REQUIRED ACTION:
Exact reproduction required: the lines below from the line with "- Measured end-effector" to the line with "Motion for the", both ends included, and no others.
━━━━━ GIVEN MATERIAL ━━━━━
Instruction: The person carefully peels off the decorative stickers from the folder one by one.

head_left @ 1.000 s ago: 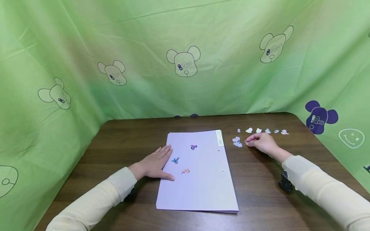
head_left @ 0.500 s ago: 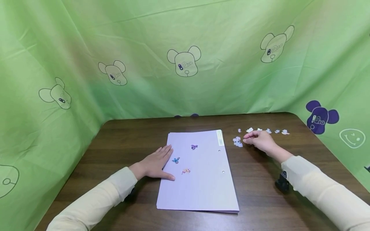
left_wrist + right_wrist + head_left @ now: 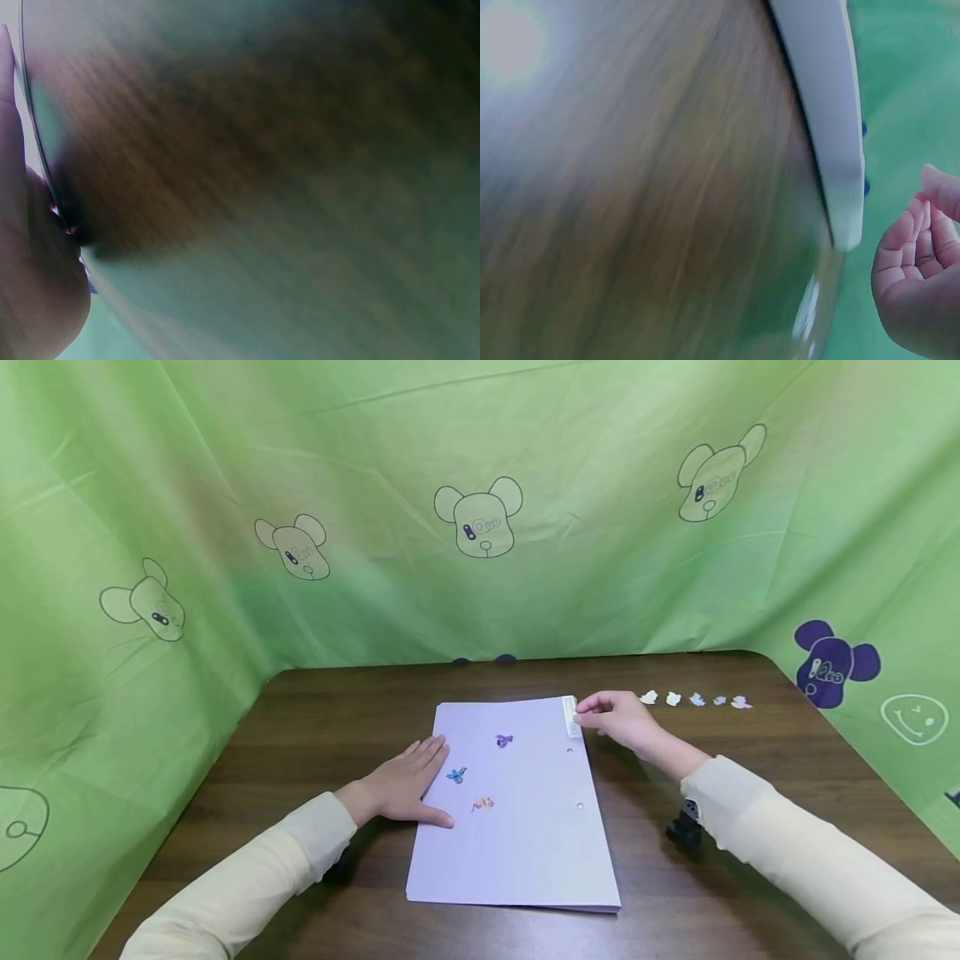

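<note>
A white folder (image 3: 517, 852) with a label and two holes lies on the table, bearing purple (image 3: 504, 741), blue (image 3: 457, 775) and orange (image 3: 483, 804) stickers. My left hand (image 3: 408, 781) rests flat on its left edge, fingers spread. Over the label (image 3: 570, 717) at its upper right corner is my right hand (image 3: 618, 720), thumb and forefinger pinched on a small sticker that the fingers hide. In the right wrist view, the right hand (image 3: 922, 262) has curled fingers beside the folder's edge (image 3: 825, 112). The left wrist view shows part of the left hand (image 3: 37, 285).
Several small pale cut-outs (image 3: 673, 699) lie in a row at the table's back right. The right hand covers the other pieces nearby. Brown wooden table (image 3: 322, 710) surrounds the folder, and a green printed curtain (image 3: 375, 602) hangs behind and at both sides.
My right hand has lifted away from the pale cut-outs with a small piece and moved left to the folder's upper right corner. The left hand stays in place.
</note>
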Available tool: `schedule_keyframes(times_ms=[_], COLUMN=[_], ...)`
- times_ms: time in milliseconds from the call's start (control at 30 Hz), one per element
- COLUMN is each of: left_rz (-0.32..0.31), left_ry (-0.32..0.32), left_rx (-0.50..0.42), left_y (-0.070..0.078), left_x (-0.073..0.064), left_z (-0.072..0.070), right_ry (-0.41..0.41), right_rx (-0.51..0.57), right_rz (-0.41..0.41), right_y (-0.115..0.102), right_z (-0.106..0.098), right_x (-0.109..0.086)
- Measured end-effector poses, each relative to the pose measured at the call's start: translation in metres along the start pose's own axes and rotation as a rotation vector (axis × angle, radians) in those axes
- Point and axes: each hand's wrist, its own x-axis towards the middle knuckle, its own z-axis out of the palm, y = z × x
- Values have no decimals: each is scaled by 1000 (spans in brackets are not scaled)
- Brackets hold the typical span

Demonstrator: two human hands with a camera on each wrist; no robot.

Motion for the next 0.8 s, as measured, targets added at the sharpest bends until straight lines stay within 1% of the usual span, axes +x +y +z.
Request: schedule_keyframes(times_ms=[133,300,367,400,533,600,667,800], left_rz=[1,2,-1,-4,-8,-6,-4,-2], left_ry=[-7,-10,-13,-15,-17,-17,-16,-19], left_rx=[12,10,13,16,23,22,17,21], left_y=[-1,-2,-2,-2,-1,0,0,0], left_x=[0,0,0,1,1,0,0,0], left_z=[1,1,1,1,-1,-2,-2,-2], right_ry=[-39,-127,-164,-179,-252,-291,-328,-369], right_rx=[-21,4,17,17,4,-9,-26,-52], right_rz=[-11,-18,-24,-30,-48,-58,-66,-76], right_y=[-12,-24,-36,-38,-41,-33,-33,-34], right_z=[18,34,38,41,52,58,63,71], right_x=[8,18,15,16,22,31,33,37])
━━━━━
OUTPUT OF THE EXERCISE:
- Measured end-effector poses, each relative to the pose measured at the call's start: translation in metres along the start pose's own axes and rotation as a rotation vector (axis × angle, radians) in those axes
- Point and axes: each hand's wrist, its own x-axis towards the middle knuckle, its own z-axis out of the palm, y = z × x
- Values have no decimals: each is scaled by 1000 (spans in brackets are not scaled)
- Brackets hold the typical span

Demonstrator: two human hands with a camera on each wrist; no robot.

Motion for the next 0.8 s, as measured, targets added at the sharpest bends until straight lines stay within 1% of the usual span, axes +x +y +z.

The output is finished and nothing more is needed.